O comerciant­e Marinaldo Santos de Santana, 33, autor do relato, é uma das vítimas da violência no Jardim São Luís, no extremo sul de São Paulo. O caso aconteceu em agosto de 2016, em um bar que tinha em sociedade com o irmão, que morreu naquele dia.

Do episódio, sobraram a cicatriz no peito e os sonhos constantes com o caçula, Rosivaldo Santos de Jesus, 30.

“Pior dor do mundo perder um irmão. O que precisasse dele eu podia contar. Ajudava muita gente, morreu ajudando os outros”, diz ele, que decidiu deixar o Estado.

Rosivaldo tentava proteger uma conhecida de seu ex-namorado, contra quem já havia feito várias queixas à polícia por ameaça, o que gerou uma rixa entre os dois. A moça postou uma foto nas redes sociais no bar dos dois irmãos, que estava lotado durante uma apresentaç­ão de um grupo de samba.

O ex-namorado ciumento apareceu armado. Acertou um amigo dos donos do bar logo na chegada —mesmo baleado na cabeça, o homem sobreviver­ia. “Do nada, ouvimos sete, oito tiros. Estávamos eu e meu irmão no balcão do bar. Falei: ‘É tiro, é tiro’. Ele falou: ‘Abaixa a porta’. Havia pessoas correndo pra dentro do bar, pessoas correndo pra fora, cadeira voando”, relata Marinaldo.

Após os disparos, ele acordou com o corpo do irmão sobre o seu. “Eu abro o olho e vejo meu irmão cheio de sangue, com o olho esbugalhad­o. Aí as pessoas começaram a voltar, eu pedindo ajuda, porque não conseguia levantar. Ele estava em cima de mim.”

Marinaldo ficou internado por quatro dias e perdeu o enterro do irmão. “Minha mulher veio dar a notícia da morte dele, eu não acreditava. Ela teve que mostrar a foto para mim [dele] já dentro do caixão.”

Marinaldo diz que perdeu vários amigos ainda adolescent­es, durante a década de 1990, quando SP enfrentava o ápice de homicídios.

Ele diz que sempre fugiu de confusão.
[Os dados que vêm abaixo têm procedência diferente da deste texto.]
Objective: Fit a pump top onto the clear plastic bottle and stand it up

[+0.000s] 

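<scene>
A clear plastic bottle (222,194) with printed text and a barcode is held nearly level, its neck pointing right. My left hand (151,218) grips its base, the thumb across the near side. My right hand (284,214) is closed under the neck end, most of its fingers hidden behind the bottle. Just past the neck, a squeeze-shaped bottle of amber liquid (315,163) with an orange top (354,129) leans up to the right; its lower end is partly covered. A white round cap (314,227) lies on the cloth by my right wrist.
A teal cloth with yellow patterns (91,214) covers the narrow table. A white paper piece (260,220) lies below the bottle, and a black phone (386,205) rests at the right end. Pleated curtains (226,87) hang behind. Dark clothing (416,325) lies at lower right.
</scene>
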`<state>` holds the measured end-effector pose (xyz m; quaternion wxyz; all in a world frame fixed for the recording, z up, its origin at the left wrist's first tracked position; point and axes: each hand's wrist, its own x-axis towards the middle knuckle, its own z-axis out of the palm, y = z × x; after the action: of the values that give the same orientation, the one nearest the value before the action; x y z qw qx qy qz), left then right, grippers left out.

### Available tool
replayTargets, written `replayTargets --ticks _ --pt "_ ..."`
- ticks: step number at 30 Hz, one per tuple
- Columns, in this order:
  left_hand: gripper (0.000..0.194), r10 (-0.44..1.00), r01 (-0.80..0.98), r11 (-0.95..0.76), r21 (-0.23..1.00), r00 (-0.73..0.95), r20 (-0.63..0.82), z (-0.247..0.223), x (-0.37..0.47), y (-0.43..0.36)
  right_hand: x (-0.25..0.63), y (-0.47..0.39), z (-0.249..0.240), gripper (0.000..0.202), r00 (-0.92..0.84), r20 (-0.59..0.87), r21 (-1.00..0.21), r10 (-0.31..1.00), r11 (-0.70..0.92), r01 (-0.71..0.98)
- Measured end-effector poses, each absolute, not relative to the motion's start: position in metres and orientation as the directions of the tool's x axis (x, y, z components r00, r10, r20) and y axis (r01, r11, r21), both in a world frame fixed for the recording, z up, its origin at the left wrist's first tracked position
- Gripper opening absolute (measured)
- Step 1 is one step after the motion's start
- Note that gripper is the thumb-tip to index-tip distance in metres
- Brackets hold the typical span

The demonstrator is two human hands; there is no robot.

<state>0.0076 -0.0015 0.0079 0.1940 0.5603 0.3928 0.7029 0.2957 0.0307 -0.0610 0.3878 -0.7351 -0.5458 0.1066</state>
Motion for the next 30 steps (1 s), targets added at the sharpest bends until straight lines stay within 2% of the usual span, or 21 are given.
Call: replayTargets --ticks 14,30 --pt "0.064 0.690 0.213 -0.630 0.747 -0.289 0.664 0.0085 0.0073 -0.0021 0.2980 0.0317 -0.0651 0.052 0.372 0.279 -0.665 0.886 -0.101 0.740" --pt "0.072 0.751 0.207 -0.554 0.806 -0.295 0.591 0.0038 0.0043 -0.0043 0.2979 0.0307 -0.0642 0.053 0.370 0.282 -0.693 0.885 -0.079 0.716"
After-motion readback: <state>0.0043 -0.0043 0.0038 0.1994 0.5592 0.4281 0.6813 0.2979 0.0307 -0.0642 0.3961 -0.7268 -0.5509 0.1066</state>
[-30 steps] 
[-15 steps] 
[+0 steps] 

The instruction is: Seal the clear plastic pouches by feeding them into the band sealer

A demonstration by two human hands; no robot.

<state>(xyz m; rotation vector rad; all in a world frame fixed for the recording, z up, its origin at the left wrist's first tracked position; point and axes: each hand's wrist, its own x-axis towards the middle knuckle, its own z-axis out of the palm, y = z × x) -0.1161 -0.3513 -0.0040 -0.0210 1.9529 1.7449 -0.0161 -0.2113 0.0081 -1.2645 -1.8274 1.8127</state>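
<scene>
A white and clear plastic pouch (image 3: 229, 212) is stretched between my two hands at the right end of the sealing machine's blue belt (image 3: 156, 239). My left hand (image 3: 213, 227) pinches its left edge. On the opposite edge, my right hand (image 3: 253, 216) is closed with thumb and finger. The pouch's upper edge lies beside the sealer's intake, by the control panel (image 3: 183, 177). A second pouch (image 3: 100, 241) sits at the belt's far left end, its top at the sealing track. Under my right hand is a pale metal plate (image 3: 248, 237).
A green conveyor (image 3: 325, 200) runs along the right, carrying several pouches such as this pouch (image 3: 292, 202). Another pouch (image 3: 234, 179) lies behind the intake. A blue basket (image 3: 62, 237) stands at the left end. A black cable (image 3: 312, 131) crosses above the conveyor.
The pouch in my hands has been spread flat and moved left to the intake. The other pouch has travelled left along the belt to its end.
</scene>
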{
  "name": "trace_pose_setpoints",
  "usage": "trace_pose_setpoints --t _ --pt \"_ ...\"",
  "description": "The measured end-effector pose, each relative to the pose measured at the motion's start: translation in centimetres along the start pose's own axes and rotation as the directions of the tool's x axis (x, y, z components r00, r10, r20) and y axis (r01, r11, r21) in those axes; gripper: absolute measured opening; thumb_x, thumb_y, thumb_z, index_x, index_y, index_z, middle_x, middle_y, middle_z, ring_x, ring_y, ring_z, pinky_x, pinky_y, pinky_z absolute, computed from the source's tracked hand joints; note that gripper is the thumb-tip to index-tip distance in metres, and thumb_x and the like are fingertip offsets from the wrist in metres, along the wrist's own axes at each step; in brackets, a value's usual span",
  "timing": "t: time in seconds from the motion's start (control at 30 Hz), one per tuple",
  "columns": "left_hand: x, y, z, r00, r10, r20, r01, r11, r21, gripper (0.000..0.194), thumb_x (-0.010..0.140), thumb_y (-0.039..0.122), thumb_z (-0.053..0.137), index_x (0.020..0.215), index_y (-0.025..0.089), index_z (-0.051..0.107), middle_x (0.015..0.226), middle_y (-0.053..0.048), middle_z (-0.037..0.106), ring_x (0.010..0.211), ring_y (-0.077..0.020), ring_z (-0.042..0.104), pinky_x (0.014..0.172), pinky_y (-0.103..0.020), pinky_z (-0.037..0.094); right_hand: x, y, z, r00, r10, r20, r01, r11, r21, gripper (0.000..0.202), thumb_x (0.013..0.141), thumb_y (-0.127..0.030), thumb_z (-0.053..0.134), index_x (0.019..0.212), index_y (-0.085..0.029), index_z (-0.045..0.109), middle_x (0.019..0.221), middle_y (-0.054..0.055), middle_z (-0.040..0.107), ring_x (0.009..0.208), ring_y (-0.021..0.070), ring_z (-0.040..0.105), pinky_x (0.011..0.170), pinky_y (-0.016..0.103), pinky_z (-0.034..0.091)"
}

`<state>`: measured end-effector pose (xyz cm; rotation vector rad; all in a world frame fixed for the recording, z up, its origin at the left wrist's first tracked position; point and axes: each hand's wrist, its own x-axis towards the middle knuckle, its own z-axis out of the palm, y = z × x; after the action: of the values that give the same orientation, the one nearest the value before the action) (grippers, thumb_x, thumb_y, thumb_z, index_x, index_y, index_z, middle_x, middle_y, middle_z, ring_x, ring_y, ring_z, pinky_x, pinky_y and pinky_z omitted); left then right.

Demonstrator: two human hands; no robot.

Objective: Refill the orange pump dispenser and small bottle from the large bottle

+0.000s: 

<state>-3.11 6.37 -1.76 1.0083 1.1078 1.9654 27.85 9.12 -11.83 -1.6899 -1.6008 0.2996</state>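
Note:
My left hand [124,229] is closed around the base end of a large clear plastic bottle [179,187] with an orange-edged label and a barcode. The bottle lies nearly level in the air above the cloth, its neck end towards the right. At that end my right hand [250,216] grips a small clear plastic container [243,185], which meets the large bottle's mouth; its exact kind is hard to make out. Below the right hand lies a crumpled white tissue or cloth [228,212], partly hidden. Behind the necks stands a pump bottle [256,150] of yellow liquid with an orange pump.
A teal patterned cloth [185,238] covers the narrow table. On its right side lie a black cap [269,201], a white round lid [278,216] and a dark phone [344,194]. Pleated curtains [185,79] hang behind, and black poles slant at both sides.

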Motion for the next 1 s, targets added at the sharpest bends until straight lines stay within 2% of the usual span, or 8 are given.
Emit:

Não cogitou vingança, como muitos no bairro costumam compensar a sensação de impunidade.

O atirador até hoje está foragido. “Deve estar vivendo em outro Estado, pode ter trocado de identidade. E nós ficamos com o sofrimento.”

Marinaldo faz tratamento psicológic­o. Quando conversou com a reportagem, preparava mudança com mulher e filho para Santa Catarina. (ARTUR RODRIGUES E MARLENE BERGAMO)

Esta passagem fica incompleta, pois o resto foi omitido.